**Import data**

In [1]:
import pandas as pd
import os

with open('data/news/news.txt') as newsfile:
    newsdata = newsfile.read()
    newsdata = newsdata.replace('\n', '').replace('(CNN) - ', '\n')

with open('temp.txt', 'a+') as f:
    for line in newsdata:
        f.write(line)
        
news = pd.read_csv('temp.txt', delimiter="\t", header=None, names=['Text'])
os.remove("temp.txt")

print('Number of news: ', news.shape[0])
news.head()

Number of news:  60


Unnamed: 0,Text
0,Lauren London broke her silence Tuesday and pa...
1,"Eric Holder, the man police think fatally shot..."
2,Hours after Nipsey Hussle was gunned down in t...
3,Music brought Nipsey Hussle together with his ...
4,While celebrating her victory in becoming the ...

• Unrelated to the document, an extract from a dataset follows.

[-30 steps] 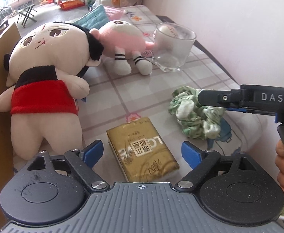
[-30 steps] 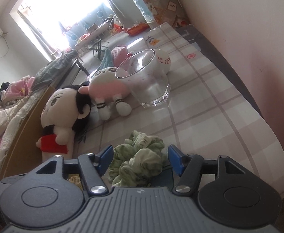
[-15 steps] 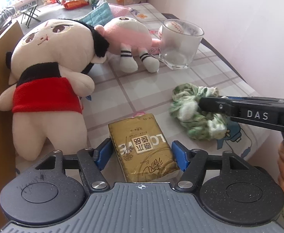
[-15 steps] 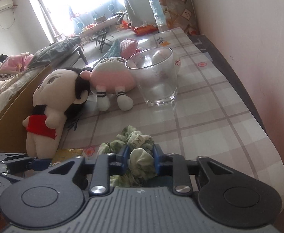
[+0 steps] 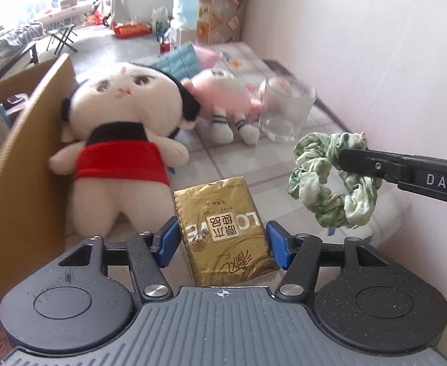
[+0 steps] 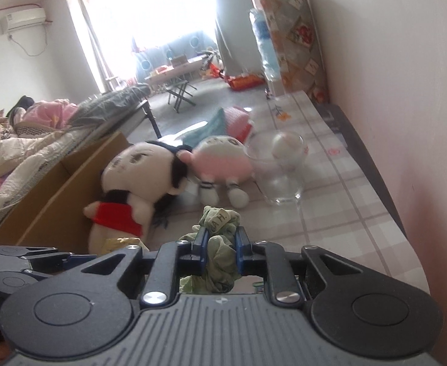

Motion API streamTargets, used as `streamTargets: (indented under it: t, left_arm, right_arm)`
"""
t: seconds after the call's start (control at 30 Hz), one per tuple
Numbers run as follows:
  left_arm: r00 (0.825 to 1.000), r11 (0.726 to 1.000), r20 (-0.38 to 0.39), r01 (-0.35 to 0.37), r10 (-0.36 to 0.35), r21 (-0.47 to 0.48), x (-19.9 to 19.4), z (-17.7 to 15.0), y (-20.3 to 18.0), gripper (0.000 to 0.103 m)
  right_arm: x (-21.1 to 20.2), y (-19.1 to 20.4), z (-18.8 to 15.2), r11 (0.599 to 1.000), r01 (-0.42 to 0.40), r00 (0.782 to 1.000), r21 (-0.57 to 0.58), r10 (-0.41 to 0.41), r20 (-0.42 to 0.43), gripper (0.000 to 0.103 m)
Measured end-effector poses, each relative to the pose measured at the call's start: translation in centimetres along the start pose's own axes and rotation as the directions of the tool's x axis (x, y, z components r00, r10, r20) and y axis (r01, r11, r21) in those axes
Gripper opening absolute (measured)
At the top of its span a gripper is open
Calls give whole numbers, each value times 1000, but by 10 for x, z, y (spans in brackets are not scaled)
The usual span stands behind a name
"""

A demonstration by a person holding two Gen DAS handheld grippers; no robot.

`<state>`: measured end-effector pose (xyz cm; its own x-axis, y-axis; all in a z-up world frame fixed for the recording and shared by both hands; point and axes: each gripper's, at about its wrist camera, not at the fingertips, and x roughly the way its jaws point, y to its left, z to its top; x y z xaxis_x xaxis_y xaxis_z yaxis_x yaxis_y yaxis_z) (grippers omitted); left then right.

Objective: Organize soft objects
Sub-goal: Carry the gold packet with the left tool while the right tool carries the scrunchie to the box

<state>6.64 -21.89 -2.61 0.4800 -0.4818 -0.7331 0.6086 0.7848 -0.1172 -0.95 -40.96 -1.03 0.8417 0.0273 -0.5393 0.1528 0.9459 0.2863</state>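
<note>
At your nine o'clock stood the open cardboard box [image 5: 25, 140], the largest thing near the checked table [image 5: 223, 164], and leaning on its wall at about ten o'clock was the big plush doll in the red skirt [image 5: 119, 152]. Beyond it, near one o'clock, lay the pink plush toy [image 5: 223, 100] beside the empty drinking glass [image 5: 287, 113]. In front of you at six o'clock your left gripper [image 5: 220, 241] held the gold tissue pack [image 5: 223, 231]; its jaws had just been closing and the blue pads sat against the pack's two sides, so it looked gripped and raised clear of the tablecloth. At three o'clock your right gripper [image 6: 221, 245] was clamped narrow on the green scrunchie [image 5: 333, 180], which hung in the air off the table. You seemed to be in the carrying step with both soft things lifted. The next move likely called for swinging each toward the box at nine o'clock, clearing its rim and the doll before releasing.
</note>
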Motion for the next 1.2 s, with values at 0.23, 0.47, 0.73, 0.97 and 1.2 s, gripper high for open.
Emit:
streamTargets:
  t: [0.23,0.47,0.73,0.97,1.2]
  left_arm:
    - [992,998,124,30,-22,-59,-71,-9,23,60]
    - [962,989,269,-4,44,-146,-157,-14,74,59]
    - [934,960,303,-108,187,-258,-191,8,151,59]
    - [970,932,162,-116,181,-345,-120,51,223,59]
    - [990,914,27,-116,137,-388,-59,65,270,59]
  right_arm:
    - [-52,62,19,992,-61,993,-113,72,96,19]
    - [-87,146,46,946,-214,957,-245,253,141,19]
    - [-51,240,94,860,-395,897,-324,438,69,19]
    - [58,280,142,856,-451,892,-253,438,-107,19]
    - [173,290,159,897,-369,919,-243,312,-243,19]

**Create vocabulary and Vectorize document**
* Use *TfidfVectorizer*
* Include those words that appear in less than 80% of the document. (max_df)
* Include those words that appear in atleast 2 documents. (min_df)
* Remove English stopwords

In [2]:
from sklearn.feature_extraction.text import TfidfVectorizer

tfidf_vectorizer = TfidfVectorizer(max_df=0.8, min_df=2, stop_words='english')
doc_term_matrix = tfidf_vectorizer.fit_transform(news['Text'].values.astype('U'))
doc_term_matrix

<60x2627 sparse matrix of type '<class 'numpy.float64'>'
	with 12001 stored elements in Compressed Sparse Row format>

**Create topic model**
* Use NMF on the vectorized documents
* Divide into 5 topics. (n_components)
* Create probability matrix that contains probabilities of all the words in the vocabulary for all the topics.

In [3]:
from sklearn.decomposition import NMF

nmf = NMF(n_components=5, random_state=42)
nmf.fit(doc_term_matrix)

NMF(alpha=0.0, beta_loss='frobenius', init=None, l1_ratio=0.0, max_iter=200,
    n_components=5, random_state=42, shuffle=False, solver='cd', tol=0.0001,
    verbose=0)

**Get each topic with its top 10 highest probability words**
* Use *components_* to fetch a topic.
* Use *argsort()* to sort the words based on probability values and fetch their indices.
* Use *get_feature_names()* to retrieve the words from vectorizer (vocabulary) using the indices

In [4]:
for i, topic in enumerate(nmf.components_):
    print(f'Top 10 words for Topic {i+1}:')
    for j in (topic.argsort()[-10:]):
        print(tfidf_vectorizer.get_feature_names()[j])
    print('\n')

Top 10 words for Topic 1:
immigration
mexico
republican
republicans
care
health
president
obamacare
border
trump


Top 10 words for Topic 2:
driver
carolina
holbrook
vehicle
rowland
ride
police
columbia
uber
josephson


Top 10 words for Topic 3:
kushner
subpoena
newbold
clearance
committee
kline
cummings
white
security
house


Top 10 words for Topic 4:
angeles
los
london
chicago
mayor
hussle
city
lightfoot
nipsey
police


Top 10 words for Topic 5:
attorney
trump
poll
obstruction
report
investigation
special
counsel
barr
mueller




**Predict Topic for news text**
* Use *argmax(axis=1)* to get the topic with max probability

In [5]:
news_topics = nmf.transform(doc_term_matrix)
news_topics.shape
news['Topic'] = news_topics.argmax(axis=1)
news.head()

Unnamed: 0,Text,Topic
0,Lauren London broke her silence Tuesday and pa...,3
1,"Eric Holder, the man police think fatally shot...",3
2,Hours after Nipsey Hussle was gunned down in t...,3
3,Music brought Nipsey Hussle together with his ...,3
4,While celebrating her victory in becoming the ...,3